> **WHAT TO PRODUCE**
Write out exactly, please, every line from the beginning of the entries to the line holding "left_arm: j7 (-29", and no pictures.
▶
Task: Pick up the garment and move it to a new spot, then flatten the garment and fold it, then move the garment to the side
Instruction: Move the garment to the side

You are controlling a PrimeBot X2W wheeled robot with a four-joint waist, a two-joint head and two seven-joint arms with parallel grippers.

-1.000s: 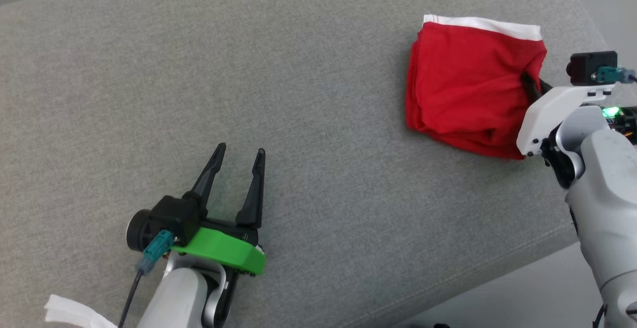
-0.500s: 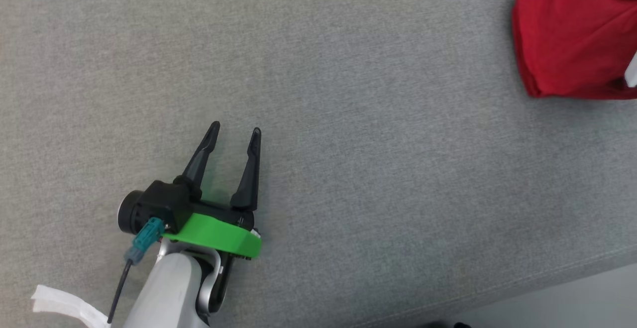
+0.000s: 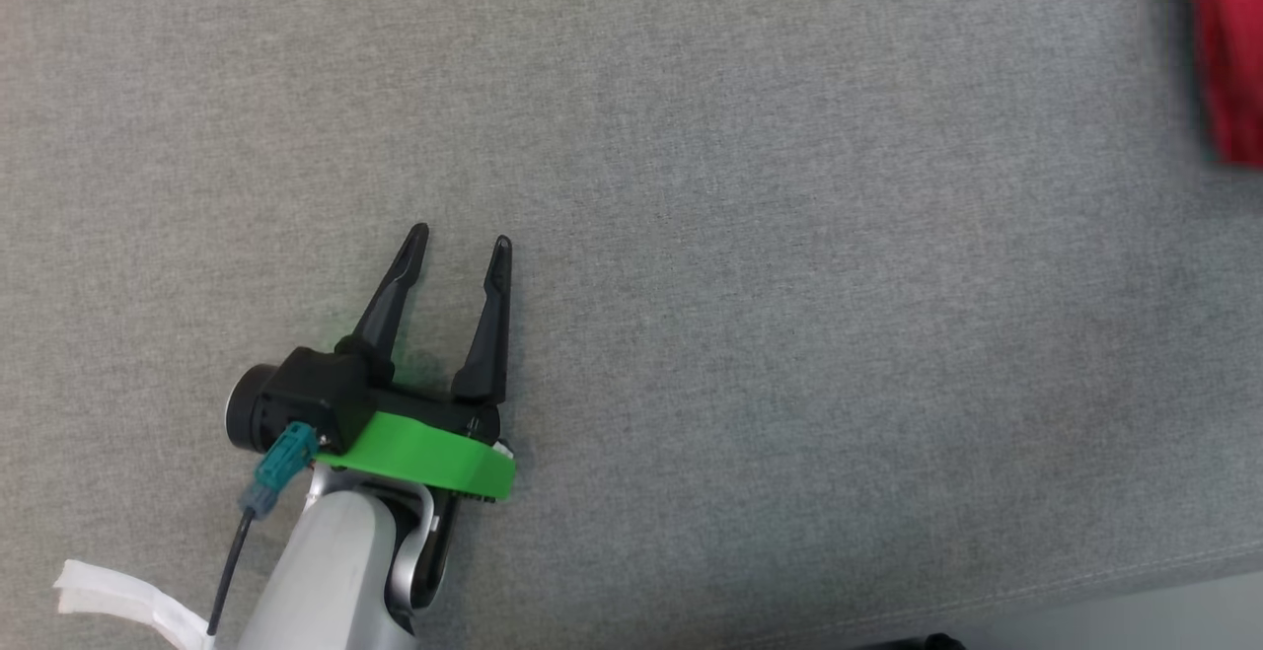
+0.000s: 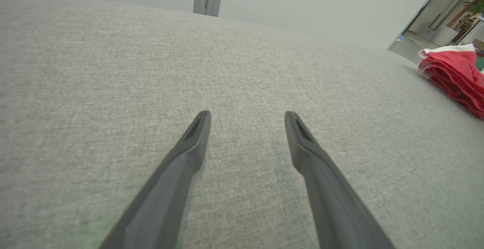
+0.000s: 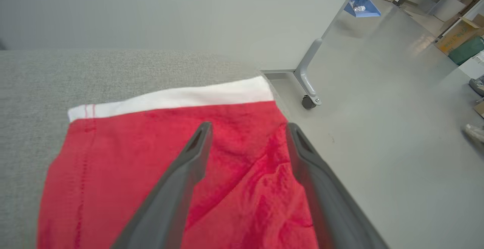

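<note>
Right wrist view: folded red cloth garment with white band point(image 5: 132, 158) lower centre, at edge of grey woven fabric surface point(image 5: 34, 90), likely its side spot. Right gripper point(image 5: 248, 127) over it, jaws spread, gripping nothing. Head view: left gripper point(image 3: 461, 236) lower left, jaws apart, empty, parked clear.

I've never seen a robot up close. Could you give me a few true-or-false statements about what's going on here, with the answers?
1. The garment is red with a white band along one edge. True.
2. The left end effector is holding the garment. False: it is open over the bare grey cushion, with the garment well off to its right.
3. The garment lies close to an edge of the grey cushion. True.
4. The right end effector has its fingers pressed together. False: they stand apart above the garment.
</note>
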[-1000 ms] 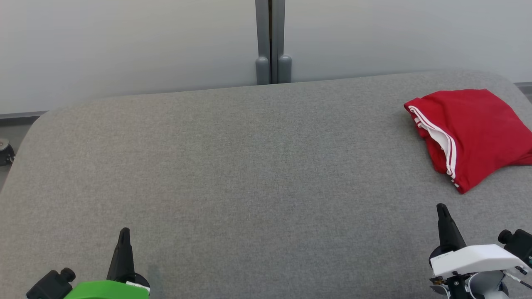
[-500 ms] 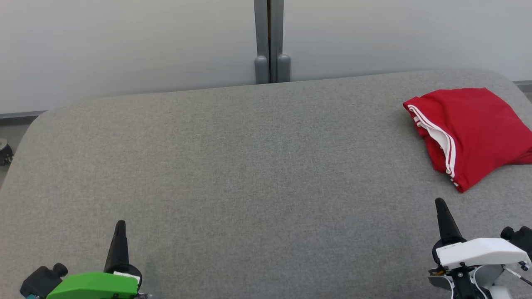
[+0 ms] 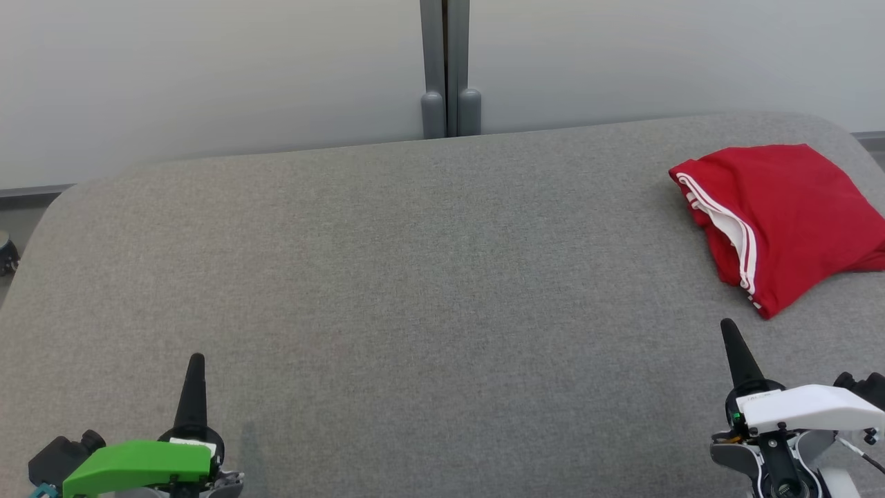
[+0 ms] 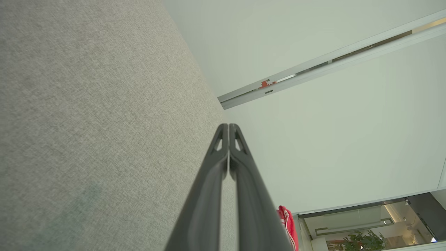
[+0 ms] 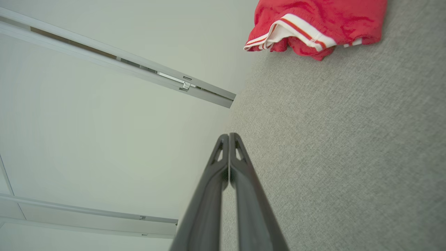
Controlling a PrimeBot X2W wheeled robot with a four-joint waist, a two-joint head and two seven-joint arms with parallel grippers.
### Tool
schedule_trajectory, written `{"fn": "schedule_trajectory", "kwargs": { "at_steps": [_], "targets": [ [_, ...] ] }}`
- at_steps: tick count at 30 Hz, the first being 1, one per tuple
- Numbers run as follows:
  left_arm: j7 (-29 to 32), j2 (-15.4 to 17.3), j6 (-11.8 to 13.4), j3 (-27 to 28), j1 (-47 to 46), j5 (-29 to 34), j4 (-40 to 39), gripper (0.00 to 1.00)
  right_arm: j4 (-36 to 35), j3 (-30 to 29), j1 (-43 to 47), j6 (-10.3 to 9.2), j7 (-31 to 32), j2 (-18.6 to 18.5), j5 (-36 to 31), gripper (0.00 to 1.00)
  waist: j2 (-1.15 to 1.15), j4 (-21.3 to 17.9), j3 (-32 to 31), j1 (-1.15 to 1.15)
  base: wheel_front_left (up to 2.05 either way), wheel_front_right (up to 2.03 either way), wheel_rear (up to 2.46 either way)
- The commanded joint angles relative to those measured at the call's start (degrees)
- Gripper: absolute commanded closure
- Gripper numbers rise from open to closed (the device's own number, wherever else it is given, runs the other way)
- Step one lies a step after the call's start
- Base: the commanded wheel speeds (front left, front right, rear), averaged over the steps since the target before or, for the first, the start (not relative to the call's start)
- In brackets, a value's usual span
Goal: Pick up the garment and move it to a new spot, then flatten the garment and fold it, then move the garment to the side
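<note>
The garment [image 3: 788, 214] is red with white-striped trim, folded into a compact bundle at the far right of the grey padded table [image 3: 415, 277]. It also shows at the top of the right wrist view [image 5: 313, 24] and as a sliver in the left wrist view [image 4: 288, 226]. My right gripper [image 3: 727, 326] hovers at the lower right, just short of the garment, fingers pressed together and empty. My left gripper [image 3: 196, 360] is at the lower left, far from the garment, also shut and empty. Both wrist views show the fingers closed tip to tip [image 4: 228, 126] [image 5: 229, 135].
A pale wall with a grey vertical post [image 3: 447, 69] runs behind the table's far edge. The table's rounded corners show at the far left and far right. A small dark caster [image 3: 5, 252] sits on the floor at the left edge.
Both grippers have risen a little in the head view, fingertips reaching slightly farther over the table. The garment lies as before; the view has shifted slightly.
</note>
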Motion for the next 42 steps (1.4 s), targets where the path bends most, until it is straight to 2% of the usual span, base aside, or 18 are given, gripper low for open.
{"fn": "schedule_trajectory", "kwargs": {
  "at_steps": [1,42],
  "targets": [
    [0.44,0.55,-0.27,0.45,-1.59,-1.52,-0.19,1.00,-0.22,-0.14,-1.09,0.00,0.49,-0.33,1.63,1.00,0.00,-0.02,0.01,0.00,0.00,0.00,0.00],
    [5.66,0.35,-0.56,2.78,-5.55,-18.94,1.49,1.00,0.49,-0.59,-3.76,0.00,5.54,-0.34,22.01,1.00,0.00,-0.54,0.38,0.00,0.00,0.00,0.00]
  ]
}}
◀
> **RESPONSE TO THIS TASK**
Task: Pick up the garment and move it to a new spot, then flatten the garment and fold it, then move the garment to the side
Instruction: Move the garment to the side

You are controlling a PrimeBot X2W wheeled robot with a four-joint waist, a two-joint head and two seven-joint arms with parallel grippers.

-1.000s: 
-0.500s: 
+0.000s: 
+0.000s: 
+0.000s: 

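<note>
Right wrist view: folded red cloth garment with white band point(image 5: 132, 158) lower centre, at edge of grey woven fabric surface point(image 5: 34, 90), likely its side spot. Right gripper point(image 5: 248, 127) over it, jaws spread, gripping nothing. Head view: left gripper point(image 3: 461, 236) lower left, jaws apart, empty, parked clear.

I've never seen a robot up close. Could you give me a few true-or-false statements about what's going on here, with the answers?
1. The garment is red with a white band along one edge. True.
2. The left end effector is holding the garment. False: it is open over the bare grey cushion, with the garment well off to its right.
3. The garment lies close to an edge of the grey cushion. True.
4. The right end effector has its fingers pressed together. False: they stand apart above the garment.
</note>
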[-1000 ms] 
[-500 ms] 
[+0 ms] 
[+0 ms] 
[+0 ms] 
Controlling a PrimeBot X2W wheeled robot with a four-joint waist, a two-joint head and two seven-joint arms with parallel grippers.
### Tool
schedule_trajectory, written `{"fn": "schedule_trajectory", "kwargs": { "at_steps": [_], "targets": [ [_, ...] ] }}`
- at_steps: tick count at 30 Hz, the first being 1, one per tuple
- Numbers run as follows:
  left_arm: j7 (-29 to 32), j2 (-15.4 to 17.3), j6 (-11.8 to 13.4), j3 (-27 to 28), j1 (-47 to 46), j5 (-29 to 34), j4 (-40 to 39), gripper (0.00 to 1.00)

The exercise requires no additional content.